Edward Bleiberg, curador de las galerías de arte egipcia del Museo de Brooklyn, admite que fue algo que dio por sentado hasta que comenzó a notar la cantidad de visitantes que cuestionaban la falta de nariz de muchas de las estatuas del museo. Suponiendo que fuera accidental, decidió profundizar más en el asunto. El resultado, basado en investigaciones previas sobre la desfiguración y la vida después de la muerte, ahora se presenta en una exhibición llamada «Striking Power: Iconoclasm in Ancient Egypt».

Bleiberg dijo en un comunicado:

«La consistencia de los patrones donde se encuentra el daño en la escultura sugiere que es útil».

Tampoco fueron solo las estatuas las que habían sido atacadas, incluso los relieves en 2D muestran evidencia de desfiguración deliberada.

Bleiberg argumenta que se debe al hecho de que los antiguos egipcios creían genuinamente que los íconos contenían las almas de los difuntos o la esencia de la deidad. En consecuencia, las estatuas, los relieves y otras imágenes representaban una especie de portal entre el mundo de los vivos y el mundo sobrenatural de los dioses y los muertos: un ritual activaría la estatua para que fuera poseída por el espíritu de su semejanza.

La mayoría de las imágenes se guardaron en las tumbas y templos de la civilización. En la primera, los descendientes de los fallecidos podrían alimentar a su antepasado en la otra vida con regalos (a veces, literalmente, comida). En este último, los mortales podrían enviar las ofrendas de los dioses a cambio de su tutela de Egipto. Esta creencia le dio poder a estos ídolos, y la única manera de quitar ese poder fue a través de actos de vandalismo.

Bleiberg dijo:

«La parte dañada del cuerpo ya no puede hacer su trabajo».

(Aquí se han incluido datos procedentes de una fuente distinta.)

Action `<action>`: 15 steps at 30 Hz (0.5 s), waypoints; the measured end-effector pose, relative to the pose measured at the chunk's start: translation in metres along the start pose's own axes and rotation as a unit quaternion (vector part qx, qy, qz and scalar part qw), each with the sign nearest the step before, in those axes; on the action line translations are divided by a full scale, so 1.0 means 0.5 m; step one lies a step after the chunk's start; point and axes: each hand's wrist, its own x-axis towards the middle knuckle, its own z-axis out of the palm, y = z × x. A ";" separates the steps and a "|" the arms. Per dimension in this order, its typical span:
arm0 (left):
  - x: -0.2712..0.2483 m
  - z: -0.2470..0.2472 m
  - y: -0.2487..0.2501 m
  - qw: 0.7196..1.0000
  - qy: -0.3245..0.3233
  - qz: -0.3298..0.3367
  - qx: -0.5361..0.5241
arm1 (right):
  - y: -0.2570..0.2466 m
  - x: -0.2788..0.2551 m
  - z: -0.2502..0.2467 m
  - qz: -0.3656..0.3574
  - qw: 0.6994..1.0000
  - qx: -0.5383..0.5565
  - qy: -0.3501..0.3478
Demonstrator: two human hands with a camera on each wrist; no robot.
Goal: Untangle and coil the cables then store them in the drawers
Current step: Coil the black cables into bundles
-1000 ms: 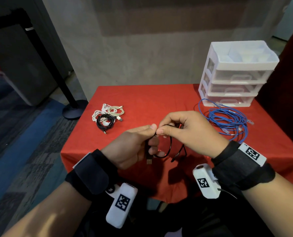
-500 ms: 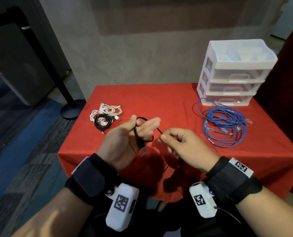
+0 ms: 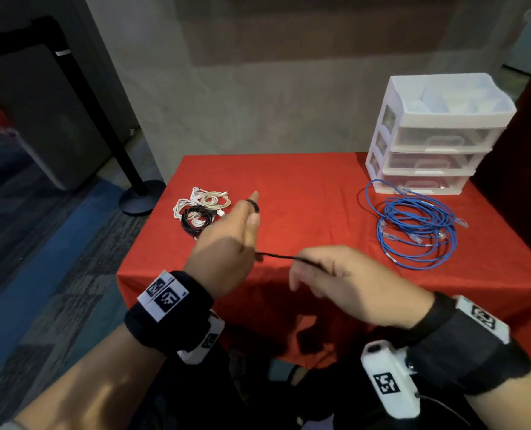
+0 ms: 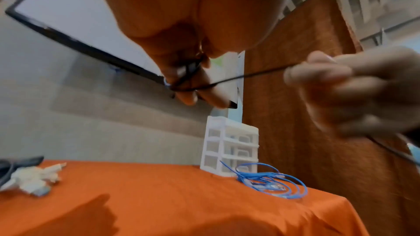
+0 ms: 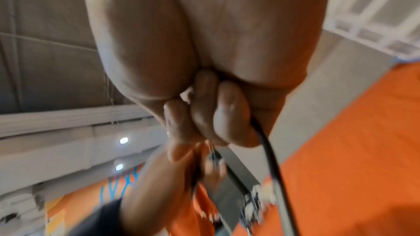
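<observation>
Cable (image 3: 284, 257), black and thin, runs taut between both hands above the near edge of the worktop (image 3: 304, 193). Left hand (image 3: 227, 252) is raised with fingers pointing up and forward; the cable is wound in loops round its fingers (image 4: 188, 85), one loop showing near the fingertip in the head view. Left wrist view shows the turns crossing over the fingers, which are bent round them, so this hand grips the coil. Right hand (image 3: 351, 283), just right of the left hand and slightly nearer the body, has its fingers (image 5: 229, 114) curled shut round the cable; the free length leaves the bottom of the fist and hangs down toward the body in the right wrist view. Both wrist views are blurred, so the exact number of turns cannot be told.

Ahead and left of the left hand: a bundle (image 3: 200, 209) of white and black cables lying on the worktop, partly hidden by the hand. Ahead and right of the right hand: a loose blue cable (image 3: 413, 228) in wide loops on the worktop. Beyond it, touching its far loops, a white drawer unit (image 3: 431, 131) with three clear drawers, all pushed in, and an open tray on top.
</observation>
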 end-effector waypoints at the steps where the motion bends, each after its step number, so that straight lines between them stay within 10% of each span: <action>1: -0.011 0.002 0.001 1.000 -0.019 0.016 0.003 | -0.012 0.001 -0.019 -0.013 1.000 -0.007 0.020; 7: -0.044 0.001 0.071 0.938 -0.147 -0.020 -0.314 | -0.006 0.048 -0.079 -0.050 0.983 -0.028 0.174; 15: -0.038 -0.029 0.082 0.886 -0.152 -0.064 -0.434 | 0.077 0.069 -0.084 -0.031 0.971 0.006 0.238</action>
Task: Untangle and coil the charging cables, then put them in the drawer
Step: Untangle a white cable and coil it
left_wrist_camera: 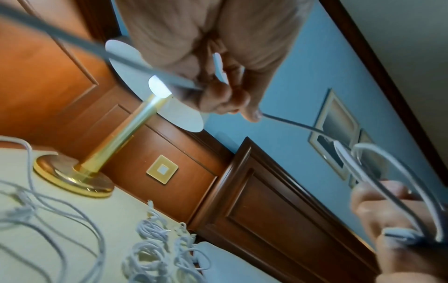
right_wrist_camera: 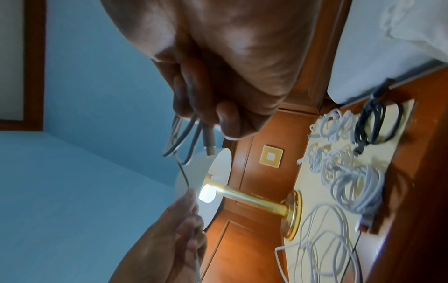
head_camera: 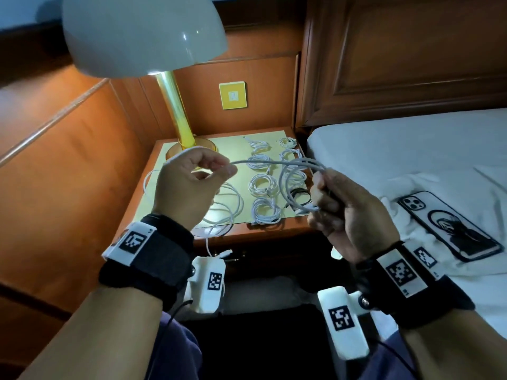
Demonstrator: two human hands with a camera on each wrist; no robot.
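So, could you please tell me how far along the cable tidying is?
Done: several white coils and a black coil lie on the nightstand. In hand: the right hand holds loops of a white cable that the left hand feeds. Left: the loose cable, and stowing everything.

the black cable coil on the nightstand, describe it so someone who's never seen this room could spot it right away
Start at the wooden nightstand with the gold-stemmed lamp, beside the white bed. On its pale top lie small white coiled cables in rows. The black coiled cable sits at the bed-side edge, near the front, and is the only dark coil among them.
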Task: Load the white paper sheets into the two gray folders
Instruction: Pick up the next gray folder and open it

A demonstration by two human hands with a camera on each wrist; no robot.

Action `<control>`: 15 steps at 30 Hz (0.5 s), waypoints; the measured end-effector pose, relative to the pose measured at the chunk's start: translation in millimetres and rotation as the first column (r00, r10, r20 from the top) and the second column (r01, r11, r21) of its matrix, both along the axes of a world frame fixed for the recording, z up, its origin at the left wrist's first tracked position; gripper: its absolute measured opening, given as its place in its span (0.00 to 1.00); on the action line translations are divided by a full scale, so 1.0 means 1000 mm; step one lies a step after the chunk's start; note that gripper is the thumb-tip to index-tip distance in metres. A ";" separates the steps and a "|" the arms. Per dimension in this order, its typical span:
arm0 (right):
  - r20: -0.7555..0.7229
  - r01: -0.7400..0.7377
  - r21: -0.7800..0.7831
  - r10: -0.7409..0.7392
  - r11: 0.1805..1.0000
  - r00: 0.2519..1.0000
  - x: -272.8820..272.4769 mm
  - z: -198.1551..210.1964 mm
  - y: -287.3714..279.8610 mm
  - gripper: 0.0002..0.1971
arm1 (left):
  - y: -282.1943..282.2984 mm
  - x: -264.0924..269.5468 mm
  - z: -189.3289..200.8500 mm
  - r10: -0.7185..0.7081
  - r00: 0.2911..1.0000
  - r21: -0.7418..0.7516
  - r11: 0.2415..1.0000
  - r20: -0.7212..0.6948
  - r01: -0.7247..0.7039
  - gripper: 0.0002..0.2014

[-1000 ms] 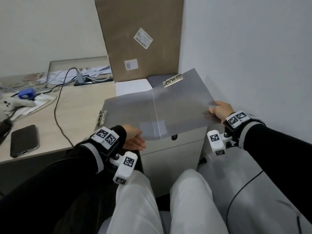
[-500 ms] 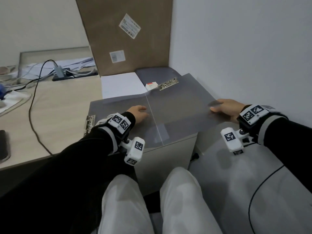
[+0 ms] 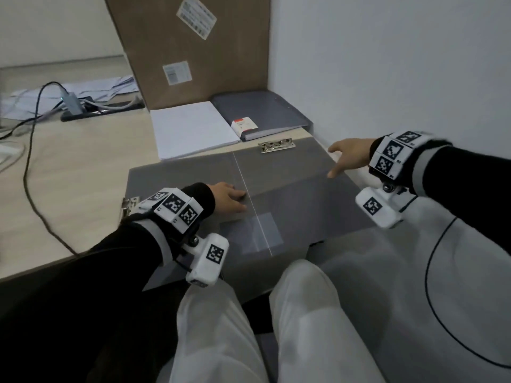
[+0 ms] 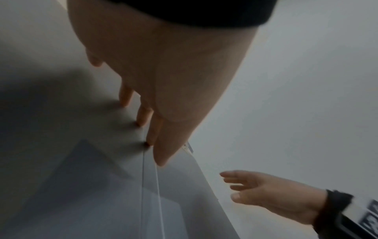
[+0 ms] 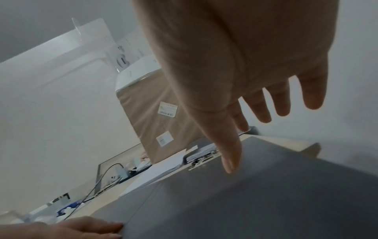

Y así, sin oídos, no puede escuchar tus oraciones. Sin armas, no puede aceptar ofrendas. Y sin nariz, no puede respirar. Esto efectivamente «mata» al ícono-espíritu. Un pequeño ladrón de tumbas, dice Bleiberg, podría cortar la nariz de su premio para evitar que la persona se vengue.

El antiguo Egipto tenía una larga historia de dañar las imágenes humanas. En la prehistoria, por ejemplo, las momias fueron dañadas deliberadamente. Los jeroglíficos ofrecen instrucciones que incluyen la quema de efigies de cera a los guerreros que se lanzan a luchar y los faraones difunden decretos que amenazan con castigar a quienes vayan tan lejos como para destruir su semejanza. Más tarde, cuando llegó el cristianismo, las esculturas, los relieves y otros íconos de las antiguas deidades egipcias fueron objeto de vandalismo para evitar que los demonios «paganos» resucitaran.

Bleiberg dijo:

«Las imágenes en el espacio público son un reflejo de quién tiene el poder de contar la historia de lo que sucedió y lo que se debe recordar».

Pero la práctica de deshacer los iconos no se limita a Egipto. Hay actos de vandalismo similares mostrados en retratos que se remontan a Grecia, Roma y el Imperio Persa. Según Mark Bradley, de la Universidad de Nottingham, Reino Unido, puede ser un símbolo de «atracar la nariz»: un castigo de la vida real distribuido en el mundo clásico, el antiguo Egipto, la América precolombina, la Europa medieval, la India temprana y el mundo arabe.

Al emperador bizantino, Justiniano II, le cortaron la nariz cuando lo destronaron para que no intentara volver a tomarlo. (Lo hizo de todos modos). Mientras que Hércules se ganó el apodo de «Nose Docker» después de su inclinación por cortar las narices de los heraldos que no dijeron lo que quería escuchar.

¿Por qué hay tantas estatuas antiguas sin nariz?

Bleiberg dijo:

«Ha sido un gesto poderosamente simbólico asociado con la falta de poder, la humillación, la visibilidad, la exclusión, la identidad perdida y el dolor».

Si bien el borrado de hombres y mujeres poderosos en la historia a través de la destrucción de su imagen es una práctica bien versada que data de diferentes países y períodos de tiempo, de hecho, todavía lo vemos hoy.

Y entonces los motivos precisos de estos vándalos pueden seguir siendo desconocidos, pero podemos estar bastante seguros de que no es un accidente.